Required work: The response must consist of the complete listing below, reproduced without alteration.

Data excerpt:
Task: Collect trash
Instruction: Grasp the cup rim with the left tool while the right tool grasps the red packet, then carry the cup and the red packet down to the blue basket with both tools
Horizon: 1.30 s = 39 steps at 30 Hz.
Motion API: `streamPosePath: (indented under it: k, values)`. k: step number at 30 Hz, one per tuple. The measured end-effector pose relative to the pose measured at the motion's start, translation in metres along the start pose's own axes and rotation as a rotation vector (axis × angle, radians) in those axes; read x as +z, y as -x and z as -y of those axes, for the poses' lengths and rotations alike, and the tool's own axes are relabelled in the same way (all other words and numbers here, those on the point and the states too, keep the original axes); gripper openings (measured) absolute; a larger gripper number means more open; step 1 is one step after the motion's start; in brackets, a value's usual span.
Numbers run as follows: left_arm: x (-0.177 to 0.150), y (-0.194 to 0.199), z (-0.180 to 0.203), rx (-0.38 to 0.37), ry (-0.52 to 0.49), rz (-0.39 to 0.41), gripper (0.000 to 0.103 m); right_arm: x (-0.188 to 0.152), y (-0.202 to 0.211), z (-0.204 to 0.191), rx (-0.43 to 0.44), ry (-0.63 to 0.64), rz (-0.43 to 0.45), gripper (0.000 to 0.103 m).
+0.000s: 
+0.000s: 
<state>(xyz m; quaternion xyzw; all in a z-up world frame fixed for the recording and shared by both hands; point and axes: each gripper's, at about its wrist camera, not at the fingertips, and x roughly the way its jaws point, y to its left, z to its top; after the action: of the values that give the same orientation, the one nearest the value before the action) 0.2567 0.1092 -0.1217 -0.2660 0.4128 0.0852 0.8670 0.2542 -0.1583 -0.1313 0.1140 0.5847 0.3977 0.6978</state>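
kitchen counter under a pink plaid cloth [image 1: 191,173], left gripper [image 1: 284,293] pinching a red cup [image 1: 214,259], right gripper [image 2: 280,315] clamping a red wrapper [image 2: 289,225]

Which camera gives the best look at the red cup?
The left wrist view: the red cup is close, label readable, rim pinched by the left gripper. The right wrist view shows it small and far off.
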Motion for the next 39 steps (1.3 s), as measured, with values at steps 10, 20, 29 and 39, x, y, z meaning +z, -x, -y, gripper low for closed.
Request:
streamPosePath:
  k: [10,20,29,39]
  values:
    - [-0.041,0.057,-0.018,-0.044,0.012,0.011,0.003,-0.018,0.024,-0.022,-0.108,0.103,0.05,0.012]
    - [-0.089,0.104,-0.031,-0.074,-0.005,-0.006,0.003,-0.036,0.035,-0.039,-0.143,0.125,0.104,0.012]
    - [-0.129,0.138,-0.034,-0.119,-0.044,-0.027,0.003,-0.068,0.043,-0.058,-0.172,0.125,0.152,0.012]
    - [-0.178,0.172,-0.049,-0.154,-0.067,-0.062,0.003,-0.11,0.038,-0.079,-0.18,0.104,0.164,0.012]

Solution for this task:
Task: Collect trash
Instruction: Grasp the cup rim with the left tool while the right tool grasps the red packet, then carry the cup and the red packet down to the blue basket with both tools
Horizon: 1.30 s = 39 steps at 30 Hz.
Motion API: `streamPosePath: (indented under it: k, values)`. k: step number at 30 Hz, one per tuple. The measured end-effector pose relative to the pose measured at the motion's start, translation in metres along the start pose's own axes and rotation as a rotation vector (axis × angle, radians) in those axes; read x as +z, y as -x and z as -y of those axes, for the poses' lengths and rotations alike, and the tool's own axes are relabelled in the same way (all other words and numbers here, those on the point and the states too, keep the original axes); gripper openings (measured) absolute; a larger gripper number means more open; step 1 is one step after the motion's start; in brackets, a value's usual span.
Numbers run as follows: left_arm: x (-0.177 to 0.150), y (-0.194 to 0.199), z (-0.180 to 0.203), rx (-0.38 to 0.37), ry (-0.52 to 0.49), rz (-0.39 to 0.41), gripper (0.000 to 0.103 m); right_arm: x (-0.188 to 0.152), y (-0.202 to 0.211), z (-0.204 to 0.191), rx (-0.43 to 0.44), ry (-0.63 to 0.64), rz (-0.43 to 0.45), gripper (0.000 to 0.103 m).
+0.000s: 
+0.000s: 
<state>(xyz m; quaternion xyzw; all in a z-up world frame fixed for the recording and shared by both hands; point and axes: each gripper's, at about its wrist camera, not at the fingertips, and x roughly the way its jaws point, y to its left, z to its top; after the action: of the values that give the same orientation, the one nearest the value before the action) 0.2567 0.1092 -0.1217 -0.2660 0.4128 0.0852 0.8670 0.2542 -0.1583 -0.1313 0.1140 0.5847 0.3977 0.6978</state>
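kitchen counter under a pink plaid cloth [image 1: 191,173], left gripper [image 1: 284,293] pinching a red cup [image 1: 214,259], right gripper [image 2: 280,315] clamping a red wrapper [image 2: 289,225]

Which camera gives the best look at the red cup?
The left wrist view: the red cup is close, label readable, rim pinched by the left gripper. The right wrist view shows it small and far off.
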Motion for the next 39 steps (1.3 s), as measured, with values at steps 10, 20, 29 and 39, x, y, z meaning +z, -x, -y, gripper low for closed.
Request:
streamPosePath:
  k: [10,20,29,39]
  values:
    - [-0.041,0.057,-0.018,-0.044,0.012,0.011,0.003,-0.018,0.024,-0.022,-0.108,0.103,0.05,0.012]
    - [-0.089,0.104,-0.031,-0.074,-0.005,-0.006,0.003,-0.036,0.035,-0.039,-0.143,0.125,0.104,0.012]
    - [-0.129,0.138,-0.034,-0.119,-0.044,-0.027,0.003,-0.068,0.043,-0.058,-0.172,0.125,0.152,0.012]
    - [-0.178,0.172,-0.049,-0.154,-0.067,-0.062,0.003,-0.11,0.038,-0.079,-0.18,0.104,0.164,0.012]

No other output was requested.